Share your dilemmas and get honest opinions from other Mumsnetters.

...to want everyone (especially the ILs) to leave me and DH alone?

17 replies

Naetha · 25/12/2007 10:58

I'm 39 weeks pregnant, had a false labour last weekend, and constant uncomfortable BHs since then. My measurements show that my baby is measuring HUGE - talking 10.5lbs, and MW has recommended that I don't travel too far in case things kick off quickly.

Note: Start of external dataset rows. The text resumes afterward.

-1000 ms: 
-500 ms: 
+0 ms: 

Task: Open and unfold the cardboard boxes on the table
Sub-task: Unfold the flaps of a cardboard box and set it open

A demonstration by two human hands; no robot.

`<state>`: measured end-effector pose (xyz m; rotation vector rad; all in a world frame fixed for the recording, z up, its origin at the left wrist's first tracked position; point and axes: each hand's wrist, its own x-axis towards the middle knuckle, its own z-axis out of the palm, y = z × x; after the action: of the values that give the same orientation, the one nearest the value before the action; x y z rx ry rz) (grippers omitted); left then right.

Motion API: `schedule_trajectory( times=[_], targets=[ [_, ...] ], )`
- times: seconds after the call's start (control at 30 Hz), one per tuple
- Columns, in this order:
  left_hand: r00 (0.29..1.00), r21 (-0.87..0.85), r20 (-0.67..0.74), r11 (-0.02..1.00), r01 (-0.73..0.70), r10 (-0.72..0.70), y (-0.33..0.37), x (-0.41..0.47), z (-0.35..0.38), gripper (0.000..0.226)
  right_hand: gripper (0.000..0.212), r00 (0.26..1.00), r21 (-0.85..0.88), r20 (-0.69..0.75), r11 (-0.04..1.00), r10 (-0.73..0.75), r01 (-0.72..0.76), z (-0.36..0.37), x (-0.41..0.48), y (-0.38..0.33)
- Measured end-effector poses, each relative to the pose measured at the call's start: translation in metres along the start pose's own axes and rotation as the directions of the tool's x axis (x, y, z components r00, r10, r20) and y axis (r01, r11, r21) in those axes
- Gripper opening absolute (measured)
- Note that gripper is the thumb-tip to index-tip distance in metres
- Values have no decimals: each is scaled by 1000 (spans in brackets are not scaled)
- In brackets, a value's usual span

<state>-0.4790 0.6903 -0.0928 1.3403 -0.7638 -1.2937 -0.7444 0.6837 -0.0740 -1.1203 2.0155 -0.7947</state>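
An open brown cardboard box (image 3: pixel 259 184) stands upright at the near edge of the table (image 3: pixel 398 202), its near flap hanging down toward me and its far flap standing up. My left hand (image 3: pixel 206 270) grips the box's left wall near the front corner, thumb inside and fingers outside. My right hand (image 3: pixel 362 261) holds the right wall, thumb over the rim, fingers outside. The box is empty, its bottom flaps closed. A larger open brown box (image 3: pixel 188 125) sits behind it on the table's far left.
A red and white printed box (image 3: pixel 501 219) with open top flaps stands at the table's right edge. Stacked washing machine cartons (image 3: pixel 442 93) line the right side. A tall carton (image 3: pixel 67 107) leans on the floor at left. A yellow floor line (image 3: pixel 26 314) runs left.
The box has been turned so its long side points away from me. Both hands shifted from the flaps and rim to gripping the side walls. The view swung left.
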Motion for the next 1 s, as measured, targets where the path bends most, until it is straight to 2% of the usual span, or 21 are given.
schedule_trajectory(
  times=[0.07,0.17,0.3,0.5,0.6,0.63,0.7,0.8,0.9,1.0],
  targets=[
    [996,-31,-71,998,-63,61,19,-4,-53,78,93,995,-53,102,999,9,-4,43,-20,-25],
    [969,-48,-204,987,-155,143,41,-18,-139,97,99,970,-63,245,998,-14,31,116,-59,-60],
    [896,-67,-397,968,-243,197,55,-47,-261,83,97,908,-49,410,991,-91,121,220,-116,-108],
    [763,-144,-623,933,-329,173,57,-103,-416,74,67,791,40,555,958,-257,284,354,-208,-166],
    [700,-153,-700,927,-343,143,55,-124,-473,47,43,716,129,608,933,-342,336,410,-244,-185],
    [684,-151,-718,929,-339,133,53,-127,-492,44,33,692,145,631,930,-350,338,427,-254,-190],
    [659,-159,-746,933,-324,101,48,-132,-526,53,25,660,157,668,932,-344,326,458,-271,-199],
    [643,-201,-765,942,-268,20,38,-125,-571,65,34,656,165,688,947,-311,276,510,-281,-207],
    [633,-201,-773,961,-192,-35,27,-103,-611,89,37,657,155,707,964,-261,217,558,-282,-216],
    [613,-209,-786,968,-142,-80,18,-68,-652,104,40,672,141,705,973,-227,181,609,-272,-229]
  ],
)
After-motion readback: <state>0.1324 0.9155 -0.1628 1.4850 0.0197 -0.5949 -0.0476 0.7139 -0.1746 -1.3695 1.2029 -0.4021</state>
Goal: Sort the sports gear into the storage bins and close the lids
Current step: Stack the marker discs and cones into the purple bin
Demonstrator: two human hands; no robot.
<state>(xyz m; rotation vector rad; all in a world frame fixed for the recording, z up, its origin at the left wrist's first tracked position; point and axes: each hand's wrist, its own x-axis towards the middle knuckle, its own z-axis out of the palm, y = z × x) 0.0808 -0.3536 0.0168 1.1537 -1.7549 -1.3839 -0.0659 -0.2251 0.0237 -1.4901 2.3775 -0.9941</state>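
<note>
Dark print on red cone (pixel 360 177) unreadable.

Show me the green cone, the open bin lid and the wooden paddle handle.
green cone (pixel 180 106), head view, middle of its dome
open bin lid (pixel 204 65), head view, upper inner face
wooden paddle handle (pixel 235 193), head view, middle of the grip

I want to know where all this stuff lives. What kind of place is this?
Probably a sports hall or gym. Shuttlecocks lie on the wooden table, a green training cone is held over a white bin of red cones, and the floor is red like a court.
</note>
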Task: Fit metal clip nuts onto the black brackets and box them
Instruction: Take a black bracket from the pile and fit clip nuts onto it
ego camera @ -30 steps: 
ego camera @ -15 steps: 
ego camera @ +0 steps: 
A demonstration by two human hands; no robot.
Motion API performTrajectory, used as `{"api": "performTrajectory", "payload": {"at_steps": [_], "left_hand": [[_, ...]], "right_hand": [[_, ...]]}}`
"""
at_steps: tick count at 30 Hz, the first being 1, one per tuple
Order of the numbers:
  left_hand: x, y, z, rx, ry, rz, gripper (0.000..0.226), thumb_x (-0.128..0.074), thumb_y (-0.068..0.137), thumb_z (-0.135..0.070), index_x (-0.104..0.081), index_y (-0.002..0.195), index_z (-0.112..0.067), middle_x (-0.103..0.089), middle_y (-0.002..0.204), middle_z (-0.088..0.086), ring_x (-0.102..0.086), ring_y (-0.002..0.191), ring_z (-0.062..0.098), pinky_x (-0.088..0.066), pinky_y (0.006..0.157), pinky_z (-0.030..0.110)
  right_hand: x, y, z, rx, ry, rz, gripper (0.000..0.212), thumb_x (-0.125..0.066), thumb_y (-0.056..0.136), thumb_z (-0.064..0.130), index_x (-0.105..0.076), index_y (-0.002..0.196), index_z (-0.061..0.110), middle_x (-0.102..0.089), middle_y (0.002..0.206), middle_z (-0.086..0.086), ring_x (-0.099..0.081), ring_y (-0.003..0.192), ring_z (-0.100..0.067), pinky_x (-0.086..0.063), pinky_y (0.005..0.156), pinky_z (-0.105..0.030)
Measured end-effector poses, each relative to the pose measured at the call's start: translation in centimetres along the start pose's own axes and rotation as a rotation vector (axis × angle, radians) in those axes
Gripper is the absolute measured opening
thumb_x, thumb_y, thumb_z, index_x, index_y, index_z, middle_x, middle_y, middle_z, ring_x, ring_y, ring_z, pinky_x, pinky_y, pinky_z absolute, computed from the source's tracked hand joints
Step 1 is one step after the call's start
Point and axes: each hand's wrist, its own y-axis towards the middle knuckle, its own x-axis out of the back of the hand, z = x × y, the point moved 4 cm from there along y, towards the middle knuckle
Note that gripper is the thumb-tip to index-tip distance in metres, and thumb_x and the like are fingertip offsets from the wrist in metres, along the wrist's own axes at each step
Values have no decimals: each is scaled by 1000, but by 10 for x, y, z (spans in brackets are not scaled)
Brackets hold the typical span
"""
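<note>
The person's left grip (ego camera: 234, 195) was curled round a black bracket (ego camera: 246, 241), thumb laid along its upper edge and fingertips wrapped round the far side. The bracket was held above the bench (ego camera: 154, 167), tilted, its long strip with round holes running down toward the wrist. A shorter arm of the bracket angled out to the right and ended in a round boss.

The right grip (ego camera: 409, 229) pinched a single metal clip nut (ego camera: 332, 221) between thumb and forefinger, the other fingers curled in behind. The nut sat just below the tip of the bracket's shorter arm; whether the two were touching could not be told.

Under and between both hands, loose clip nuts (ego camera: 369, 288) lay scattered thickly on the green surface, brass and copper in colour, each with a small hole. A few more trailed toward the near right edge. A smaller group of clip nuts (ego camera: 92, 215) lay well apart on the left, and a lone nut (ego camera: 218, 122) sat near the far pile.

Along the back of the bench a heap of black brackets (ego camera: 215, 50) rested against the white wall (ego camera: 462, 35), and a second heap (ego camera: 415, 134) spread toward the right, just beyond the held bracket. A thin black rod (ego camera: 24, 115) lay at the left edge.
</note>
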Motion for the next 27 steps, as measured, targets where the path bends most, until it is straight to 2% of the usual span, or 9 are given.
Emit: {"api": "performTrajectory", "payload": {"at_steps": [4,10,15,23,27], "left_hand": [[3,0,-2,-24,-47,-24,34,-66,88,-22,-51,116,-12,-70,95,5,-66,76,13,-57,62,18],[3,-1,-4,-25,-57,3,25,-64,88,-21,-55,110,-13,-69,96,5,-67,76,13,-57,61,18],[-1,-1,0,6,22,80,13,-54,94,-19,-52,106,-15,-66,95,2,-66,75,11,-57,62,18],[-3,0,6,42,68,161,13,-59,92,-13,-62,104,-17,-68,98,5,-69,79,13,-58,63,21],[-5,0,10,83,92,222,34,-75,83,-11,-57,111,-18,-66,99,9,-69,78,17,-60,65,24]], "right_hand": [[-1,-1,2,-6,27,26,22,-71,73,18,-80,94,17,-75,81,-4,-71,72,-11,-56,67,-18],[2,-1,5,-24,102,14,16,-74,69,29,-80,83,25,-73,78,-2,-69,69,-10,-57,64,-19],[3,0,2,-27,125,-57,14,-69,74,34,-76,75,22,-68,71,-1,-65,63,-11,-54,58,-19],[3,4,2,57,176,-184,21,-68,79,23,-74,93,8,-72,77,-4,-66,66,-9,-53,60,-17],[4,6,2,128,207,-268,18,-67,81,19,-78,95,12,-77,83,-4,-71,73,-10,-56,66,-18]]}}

Ever since my false labour last weekend, FIL or FIL's girlfriend have rung us up at least every day, sometimes 2 or 3 times a day to find out "how things are going". We've told them countless times that if anything happens we'll let them know. They always ask the same inane questions: "What are you up to?" (not much), "Anything happening yet?" (no), "Has the baby come yet?" (no, and if it had, the answer to the first two questions probably would have been different). There's never any sympathy, excitement, or genuine enquiries after my or DH's wellbeing, just inane non-questions. We've explained to them that the constant calling is stressing us both out, but they don't seem to listen at all. If we don't answer the home phone (for example we're watching a film or in the middle of cooking dinner) then they call the mobile non-stop until we answer or turn it off. Oh, and neither of them ever leave a message - we've said to them if it's important and we don't answer, leave a message, but they refuse! If we don't answer the phone at say 9am on a Sunday morning because we were in bed, and then do answer it at 11am, we get the 3rd degree - "what were you up to?" "why didn't you answer the phone?" "why didn't you answer your mobile?". LEAVE US ALONE!!!!!!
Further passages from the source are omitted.